Here is an interesting design question, which domain should be responsible for producing the retry event?

1. If we let consumer to handle retry produce, this means we have to let consumer to wait for our client call gets finished, which would bring risk of consumer lag because our event processing speed would become slow
2. If we let service to handle retry produce, this solve the consumer lag issue as consumer would just act as send and forget. However, when service tries to produce a retry event but fails, our retry record might get lost forever in current client call

I also think of having additional DB for persisting retry events, but this would bring more concern on what if DB write operations fails and we might lose the retry similarly as kafka produce error out

The expectation would be keep it more resilient so that all failed event may get a chance for retry and at same time, should also avoid consumer lag issue

Answer 1

With Spring for Apache Kafka, the DeadletterPublishingRecoverer (which can be used to publish to your "retry" topic) has a property failIfSendResultIsError.
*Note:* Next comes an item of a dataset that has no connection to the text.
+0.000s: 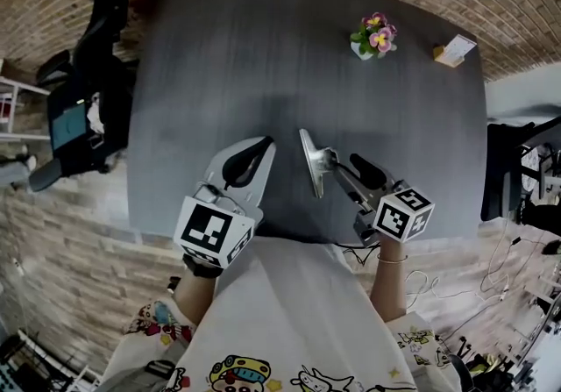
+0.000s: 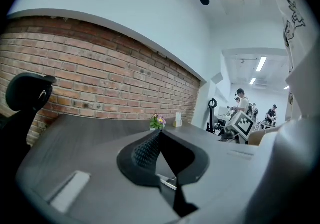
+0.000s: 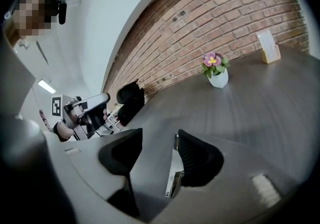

When this is true (default), the recovery operation fails and the DefaultErrorHandler will detect the failure and re-seek the failed consumer record so that it will continue to be retried.

The non-blocking retry mechanism uses this recoverer internally so the same behavior will occur there too.

https://docs.spring.io/spring-kafka/docs/current/reference/html/#retry-topic

Answer 2

I'm not sure I completely understand the question, but I will give it a shot. To summarise, you want to ensure the producer retries if the event failed.

The producer retries default is 2147483647. If the produce request fails, it will keep retrying.

However, produce requests will fail before the number of retries are exhausted if the timeout configured by delivery.timeout.ms expires first before successful acknowledgement. The default for delivery.timeout.ms is 2 mins so you might want to increase this.

To ensure the producer always sends the record you also want to focus on the producer configurations acks.

If acks=all, all replicas in the ISR must acknowledge the record before it is considered successful. This guarantees that the record will not be lost as long as at least one in-sync replica remains alive. This is the strongest available guarantee.

The above can cause duplicate messages. If you wanted to avoid duplicates, I can also let you know how to do that.